> **Your objective**: In the entries that follow, find each line with the word "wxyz" and copy it.
[[ Data supplied open ]]
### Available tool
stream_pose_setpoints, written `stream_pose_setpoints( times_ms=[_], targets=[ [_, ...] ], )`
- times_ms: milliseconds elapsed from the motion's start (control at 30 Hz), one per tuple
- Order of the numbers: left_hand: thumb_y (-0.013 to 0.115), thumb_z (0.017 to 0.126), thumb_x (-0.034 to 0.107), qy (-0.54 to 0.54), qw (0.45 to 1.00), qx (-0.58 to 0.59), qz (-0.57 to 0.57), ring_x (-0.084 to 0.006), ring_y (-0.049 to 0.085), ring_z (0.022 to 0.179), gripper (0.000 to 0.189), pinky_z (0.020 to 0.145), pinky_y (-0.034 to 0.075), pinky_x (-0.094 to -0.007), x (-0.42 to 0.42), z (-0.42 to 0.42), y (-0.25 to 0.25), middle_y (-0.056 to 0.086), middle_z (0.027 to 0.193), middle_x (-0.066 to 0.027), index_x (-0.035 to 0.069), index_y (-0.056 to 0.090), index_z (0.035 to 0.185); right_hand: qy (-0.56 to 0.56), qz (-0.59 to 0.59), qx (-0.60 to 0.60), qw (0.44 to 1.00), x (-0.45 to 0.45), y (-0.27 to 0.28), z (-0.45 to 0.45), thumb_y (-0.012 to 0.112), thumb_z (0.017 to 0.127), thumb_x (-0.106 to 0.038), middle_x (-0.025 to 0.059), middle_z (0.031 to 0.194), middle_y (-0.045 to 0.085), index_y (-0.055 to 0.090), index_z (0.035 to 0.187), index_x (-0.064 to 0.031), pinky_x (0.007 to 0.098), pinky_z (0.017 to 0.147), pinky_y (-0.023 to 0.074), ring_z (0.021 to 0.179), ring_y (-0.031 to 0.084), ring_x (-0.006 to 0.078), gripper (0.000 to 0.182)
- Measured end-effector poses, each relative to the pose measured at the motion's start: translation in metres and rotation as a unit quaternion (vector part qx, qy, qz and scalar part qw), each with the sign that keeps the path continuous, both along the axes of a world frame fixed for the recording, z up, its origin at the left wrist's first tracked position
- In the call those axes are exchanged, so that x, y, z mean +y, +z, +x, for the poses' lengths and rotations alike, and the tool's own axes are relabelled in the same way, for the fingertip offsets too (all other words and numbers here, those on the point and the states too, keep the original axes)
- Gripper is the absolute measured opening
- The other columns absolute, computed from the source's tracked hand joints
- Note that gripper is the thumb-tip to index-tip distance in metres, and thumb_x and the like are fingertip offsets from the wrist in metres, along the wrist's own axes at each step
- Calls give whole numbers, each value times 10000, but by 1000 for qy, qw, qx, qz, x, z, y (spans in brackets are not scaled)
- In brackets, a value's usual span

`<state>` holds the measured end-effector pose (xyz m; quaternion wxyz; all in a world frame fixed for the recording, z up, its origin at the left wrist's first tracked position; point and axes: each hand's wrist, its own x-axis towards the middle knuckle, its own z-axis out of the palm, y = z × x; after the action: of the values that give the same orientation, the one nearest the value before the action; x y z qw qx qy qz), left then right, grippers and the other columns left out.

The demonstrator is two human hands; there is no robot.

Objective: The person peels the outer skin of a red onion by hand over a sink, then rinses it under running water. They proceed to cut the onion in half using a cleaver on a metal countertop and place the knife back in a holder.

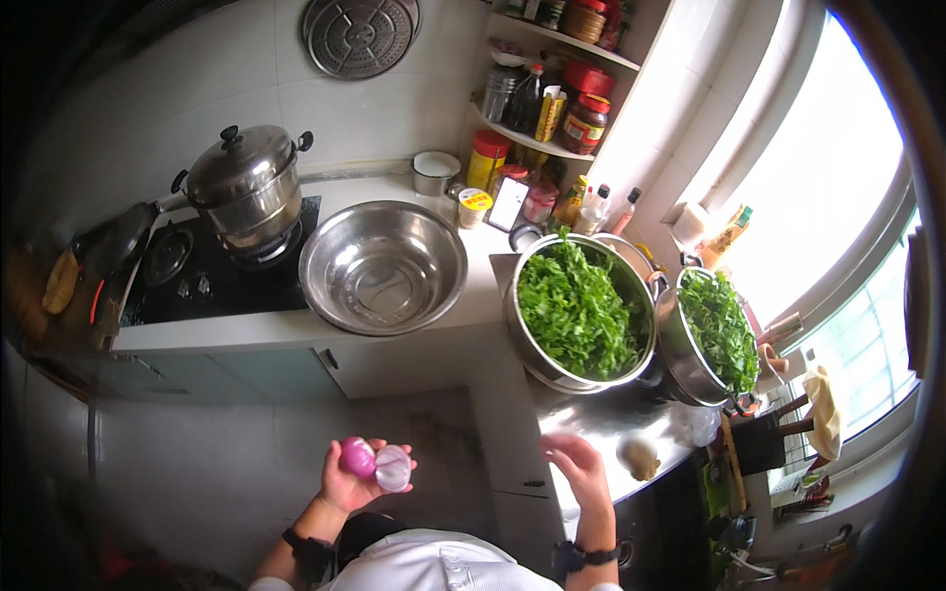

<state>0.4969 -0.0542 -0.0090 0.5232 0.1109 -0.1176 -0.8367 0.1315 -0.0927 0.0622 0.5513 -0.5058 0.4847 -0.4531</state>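
On the open palm of my left hand [351,484] rest two pieces of red onion: one rounded, purple-skinned piece [358,456] and, touching it, a piece with its pale cut face [393,468] showing. My right hand [576,462], slightly blurred, is raised by the counter edge with its fingers bent and nothing visible in it. A blurred brownish round thing [637,456] lies on the steel surface to its right. Beyond my hands stand a large steel pot of chopped leafy greens [580,310], a second steel vessel of greens [717,332] and a wide steel basin [384,267].
A lidded steel steamer pot [247,185] stands on the black gas hob [222,295] at the left. Near the wall are a phone [508,203], sauce bottles and jars. A knife block [754,441] stands by the window, and the black sink [650,524] is at the lower right.
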Motion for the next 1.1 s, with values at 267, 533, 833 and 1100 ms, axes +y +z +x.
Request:
stream_pose_setpoints(
  times_ms=[267,533,833,1100],
  targets=[
    [536,779,713,94,995,5,32,-457,425,1244,693,941,405,-663,16,115,-8,436,1353,-217,143,594,1169,106,-89,117,984,-110,9,155,609,890,-48,97,1088,647,565,1192,-11,282,866,498,995,619,152,307],
    [494,820,700,169,985,30,-3,-462,389,1271,688,923,407,-685,2,159,-18,397,1388,-208,147,553,1226,71,-179,155,969,-231,133,183,620,906,-108,106,1074,637,518,1213,13,275,840,517,1013,626,178,345],
    [460,835,707,254,967,-10,-8,-451,390,1267,676,894,427,-686,-53,186,-5,371,1386,-198,164,543,1229,-136,-200,285,927,-451,123,166,716,784,-298,188,956,688,648,1057,23,340,813,505,917,663,242,427],
    [465,831,708,323,945,-11,-48,-444,392,1268,669,875,430,-693,-109,195,5,357,1393,-193,177,541,1231,-187,-73,519,831,-607,54,142,716,732,-432,198,946,687,626,1103,10,348,767,528,922,676,285,584]
  ],
)
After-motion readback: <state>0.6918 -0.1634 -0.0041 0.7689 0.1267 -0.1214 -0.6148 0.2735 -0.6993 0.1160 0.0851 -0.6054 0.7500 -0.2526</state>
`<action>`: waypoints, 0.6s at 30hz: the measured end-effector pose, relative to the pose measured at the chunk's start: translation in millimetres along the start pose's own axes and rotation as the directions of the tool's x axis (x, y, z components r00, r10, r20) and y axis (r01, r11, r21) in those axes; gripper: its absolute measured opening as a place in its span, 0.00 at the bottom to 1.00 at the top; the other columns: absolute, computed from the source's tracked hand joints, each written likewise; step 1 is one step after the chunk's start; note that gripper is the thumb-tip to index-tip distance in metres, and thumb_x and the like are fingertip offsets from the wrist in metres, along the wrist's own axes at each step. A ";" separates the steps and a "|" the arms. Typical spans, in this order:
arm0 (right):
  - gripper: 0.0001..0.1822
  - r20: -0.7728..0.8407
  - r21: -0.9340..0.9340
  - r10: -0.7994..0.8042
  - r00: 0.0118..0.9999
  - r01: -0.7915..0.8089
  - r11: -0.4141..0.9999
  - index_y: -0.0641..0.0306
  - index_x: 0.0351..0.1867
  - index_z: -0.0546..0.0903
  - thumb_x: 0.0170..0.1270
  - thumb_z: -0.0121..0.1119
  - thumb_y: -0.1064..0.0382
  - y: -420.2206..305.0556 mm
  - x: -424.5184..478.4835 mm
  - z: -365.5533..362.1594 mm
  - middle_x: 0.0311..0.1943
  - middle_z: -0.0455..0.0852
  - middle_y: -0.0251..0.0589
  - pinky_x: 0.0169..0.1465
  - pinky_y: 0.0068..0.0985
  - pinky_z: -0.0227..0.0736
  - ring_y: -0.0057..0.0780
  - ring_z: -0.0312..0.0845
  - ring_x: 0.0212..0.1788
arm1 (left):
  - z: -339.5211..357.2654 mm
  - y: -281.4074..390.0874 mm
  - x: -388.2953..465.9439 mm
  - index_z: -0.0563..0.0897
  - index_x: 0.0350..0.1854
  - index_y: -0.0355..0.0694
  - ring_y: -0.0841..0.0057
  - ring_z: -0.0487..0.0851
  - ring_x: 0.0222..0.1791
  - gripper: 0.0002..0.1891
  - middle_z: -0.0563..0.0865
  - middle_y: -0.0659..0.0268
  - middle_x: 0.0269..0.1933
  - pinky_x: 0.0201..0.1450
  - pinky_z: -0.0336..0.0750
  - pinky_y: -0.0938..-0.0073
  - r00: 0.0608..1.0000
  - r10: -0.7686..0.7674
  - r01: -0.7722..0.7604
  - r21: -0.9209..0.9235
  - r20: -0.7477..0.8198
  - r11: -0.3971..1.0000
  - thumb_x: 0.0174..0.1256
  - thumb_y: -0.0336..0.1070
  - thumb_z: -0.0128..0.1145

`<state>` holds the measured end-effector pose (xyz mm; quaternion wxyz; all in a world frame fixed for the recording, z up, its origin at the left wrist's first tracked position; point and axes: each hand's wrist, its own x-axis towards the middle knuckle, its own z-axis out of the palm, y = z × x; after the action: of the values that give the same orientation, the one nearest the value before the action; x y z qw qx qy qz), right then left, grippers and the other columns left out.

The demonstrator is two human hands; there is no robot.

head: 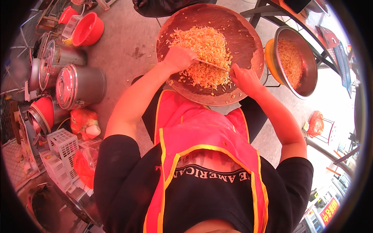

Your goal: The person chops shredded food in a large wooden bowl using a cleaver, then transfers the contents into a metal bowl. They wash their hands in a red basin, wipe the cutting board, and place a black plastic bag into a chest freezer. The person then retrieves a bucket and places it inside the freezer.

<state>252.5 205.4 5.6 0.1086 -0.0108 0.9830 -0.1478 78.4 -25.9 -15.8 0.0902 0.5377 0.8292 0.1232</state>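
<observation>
A round wooden chopping board (244,32) stands before my knees. Spread over its middle is a thick heap of chopped bean sprouts (204,40), with loose bits scattered around. A knife (212,64), seen almost along its spine, lies across the near part of the heap. My right hand (246,79) is closed around one end of it, at the board's right side. At the other end, my left hand (180,59) grips the knife above the sprouts. The knife's lower edge is hidden among them.
To the right, a steel bowl (310,70) holds more chopped sprouts, with a yellow-orange basin (271,61) behind it. Lidded steel pots (90,84), a red basin (89,29), white plastic baskets (62,148) and a red plastic bag (84,123) stand on the left.
</observation>
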 end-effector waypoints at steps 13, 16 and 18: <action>0.12 -0.020 0.248 -0.097 0.995 0.099 0.964 0.65 0.36 0.70 0.61 0.55 0.59 -68.5 -43.8 -24.4 0.27 0.82 0.52 0.34 0.45 0.71 0.53 0.78 0.32 | -56.0 14.2 -70.9 0.86 0.34 0.50 0.65 0.83 0.33 0.09 0.85 0.67 0.30 0.35 0.75 0.67 0.986 0.029 -0.029 -0.002 0.162 1.000 0.57 0.46 0.59; 0.10 0.036 0.314 -0.112 0.993 0.095 0.945 0.64 0.35 0.70 0.60 0.56 0.61 -52.1 -42.6 10.6 0.28 0.82 0.52 0.33 0.44 0.71 0.53 0.78 0.31 | -23.0 20.6 -72.0 0.86 0.32 0.49 0.62 0.83 0.31 0.10 0.85 0.62 0.28 0.33 0.74 0.62 0.960 0.001 -0.014 0.043 0.281 0.999 0.58 0.48 0.58; 0.10 -0.006 0.311 -0.131 0.991 0.126 0.942 0.62 0.35 0.71 0.59 0.56 0.59 -35.9 -33.8 13.7 0.27 0.82 0.51 0.33 0.44 0.71 0.52 0.79 0.31 | -17.4 22.2 -60.9 0.86 0.34 0.50 0.61 0.83 0.31 0.11 0.85 0.61 0.28 0.34 0.74 0.61 0.964 -0.025 0.009 0.064 0.264 0.998 0.59 0.49 0.57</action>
<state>288.1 168.9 10.4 0.1061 -0.0587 0.9439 -0.3071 117.5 -74.7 8.5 0.1841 0.5448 0.8178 0.0236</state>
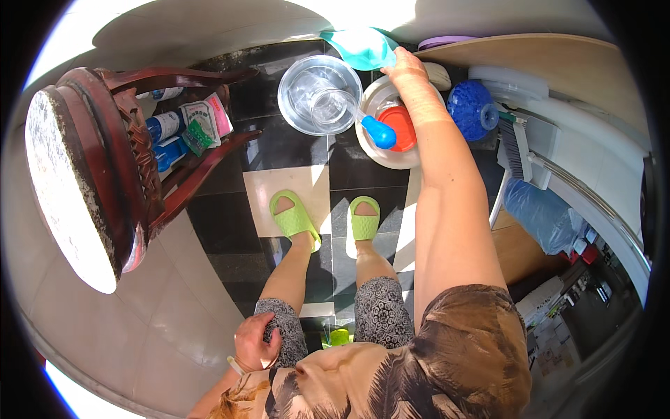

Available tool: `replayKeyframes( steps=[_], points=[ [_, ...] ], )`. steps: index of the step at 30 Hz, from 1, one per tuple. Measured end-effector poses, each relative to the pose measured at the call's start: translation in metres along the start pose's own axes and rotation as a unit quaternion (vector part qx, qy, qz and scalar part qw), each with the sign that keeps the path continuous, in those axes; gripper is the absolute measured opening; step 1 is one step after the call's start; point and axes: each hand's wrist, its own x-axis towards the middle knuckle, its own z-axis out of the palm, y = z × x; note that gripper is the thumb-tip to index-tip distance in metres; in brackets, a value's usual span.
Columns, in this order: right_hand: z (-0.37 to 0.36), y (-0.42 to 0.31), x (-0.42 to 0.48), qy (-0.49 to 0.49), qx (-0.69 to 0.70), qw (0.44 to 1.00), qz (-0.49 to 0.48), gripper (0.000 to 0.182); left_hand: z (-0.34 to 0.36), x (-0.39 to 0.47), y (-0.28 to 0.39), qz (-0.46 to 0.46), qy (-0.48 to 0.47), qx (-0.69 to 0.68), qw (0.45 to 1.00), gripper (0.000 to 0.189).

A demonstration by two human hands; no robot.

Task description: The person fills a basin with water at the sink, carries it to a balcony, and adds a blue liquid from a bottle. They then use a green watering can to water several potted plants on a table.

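My right hand (pixel 407 67) is stretched out over the floor and grips the edge of a teal plastic vessel (pixel 364 48); glare hides its exact shape. Under my forearm is a white bucket (pixel 370 145) with a red round object (pixel 402 130) in it. A blue rubber bulb (pixel 379 133) on a clear stem lies across the bucket's rim. Left of that, a clear plastic basin (pixel 290 107) has a clear cup-like container (pixel 330 111) inside. Against my patterned shorts (pixel 285 324), my left hand (pixel 256 338) hangs with curled fingers and thumb apart, holding nothing visible.
A dark red carved wooden stool (pixel 99 167) has bottles (pixel 162 125) and packets (pixel 201 123) between its legs. To the right are a blue round jug (pixel 469 111), a brush (pixel 514 152) with a dustpan (pixel 544 139), and a blue plastic bag (pixel 544 217). Black and pale tiles (pixel 288 180) cover the floor.
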Motion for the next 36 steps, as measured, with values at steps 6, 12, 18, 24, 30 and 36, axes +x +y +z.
replayKeyframes(
  steps=[6,12,18,24,30,36],
  points=[
    [-0.098,-0.018,-0.113,0.099,-0.093,0.975,-0.175,0.046,0.009,-0.015,0.011,0.0,0.028,-0.021,0.999,0.027],
    [-0.209,-0.032,-0.248,0.239,-0.093,0.91,-0.326,0.04,0.025,-0.043,0.023,-0.062,0.062,-0.053,0.995,0.025],
    [-0.28,-0.025,-0.299,-0.033,-0.356,0.92,-0.16,0.036,0.082,-0.095,0.036,-0.142,0.063,-0.067,0.986,0.042],
    [-0.249,-0.065,-0.391,0.011,-0.33,0.86,-0.39,0.042,0.121,-0.252,0.108,-0.279,0.171,-0.242,0.913,0.055],
    [-0.184,-0.12,-0.521,-0.233,-0.053,0.822,-0.517,0.034,0.198,-0.376,0.144,-0.393,0.399,-0.345,0.753,0.051],
    [-0.132,-0.165,-0.687,-0.534,0.026,0.693,-0.483,0.013,0.29,-0.47,0.14,-0.323,0.575,-0.644,0.387,0.045]
  ],
)
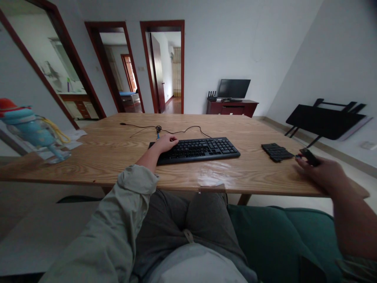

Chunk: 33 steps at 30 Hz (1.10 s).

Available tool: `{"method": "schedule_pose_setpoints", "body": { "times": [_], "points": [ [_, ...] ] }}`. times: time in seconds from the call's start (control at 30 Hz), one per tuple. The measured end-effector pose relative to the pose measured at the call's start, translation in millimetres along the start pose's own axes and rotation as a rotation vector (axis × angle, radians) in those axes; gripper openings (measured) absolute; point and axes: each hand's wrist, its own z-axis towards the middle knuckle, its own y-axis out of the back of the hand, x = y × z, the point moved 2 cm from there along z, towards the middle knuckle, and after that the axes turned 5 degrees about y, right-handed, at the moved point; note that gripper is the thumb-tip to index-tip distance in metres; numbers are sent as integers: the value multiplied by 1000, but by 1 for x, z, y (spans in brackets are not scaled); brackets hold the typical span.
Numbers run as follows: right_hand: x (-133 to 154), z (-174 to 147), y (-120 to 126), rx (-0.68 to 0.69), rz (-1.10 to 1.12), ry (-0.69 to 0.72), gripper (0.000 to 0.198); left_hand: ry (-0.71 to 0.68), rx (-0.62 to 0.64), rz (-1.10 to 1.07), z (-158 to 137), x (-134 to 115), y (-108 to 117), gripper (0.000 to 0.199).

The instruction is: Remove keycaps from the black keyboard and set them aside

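Observation:
A black computer keyboard [206, 148] lies on the wooden table in front of me, slightly turned. Over its left end, my left hand [166, 143] is closed on the keyboard, the thumb side above the keys; some fingers are hidden. Just behind that hand a small blue piece [158, 136] shows near the knot of the keyboard cable [185, 131]. Out at the table's right end, my right hand [326, 171] is raised and closed around a small black block-like object [310, 157], its kind unclear. Left of it lies a dark folded cloth-like item [276, 151].
The wooden table [123, 153] has its near edge just before my lap. A blue bottle with a red lid [32, 125] stands at the far left by white papers [75, 137]. Beyond are a folded black table [324, 120], a monitor [234, 89] on a cabinet, and doorways.

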Motion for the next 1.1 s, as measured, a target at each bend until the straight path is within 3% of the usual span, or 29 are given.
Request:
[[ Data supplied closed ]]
> **Task result**:
`<state>` holds the measured end-effector pose (xyz m; quaternion wxyz; all in a world frame fixed for the recording, z up, its origin at the left wrist's first tracked position; point and axes: each hand's wrist, its own x-axis towards the middle knuckle, its own z-axis out of the palm, y = z × x; after the action: of the values that give the same orientation, the one nearest the value before the action; x y z qw qx qy qz), left then right, grippers and the other columns left out.
`<state>` holds the measured end-effector pose (xyz mm; quaternion wxyz; all in a world frame fixed for the recording, z up, its origin at the left wrist's first tracked position; point and axes: each hand's wrist, its own x-axis towards the middle knuckle, its own z-axis out of the palm, y = z × x; after the action: of the values that give the same orientation, the one nearest the value before the action; x y z qw qx qy qz), right then left, grippers and the other columns left out.

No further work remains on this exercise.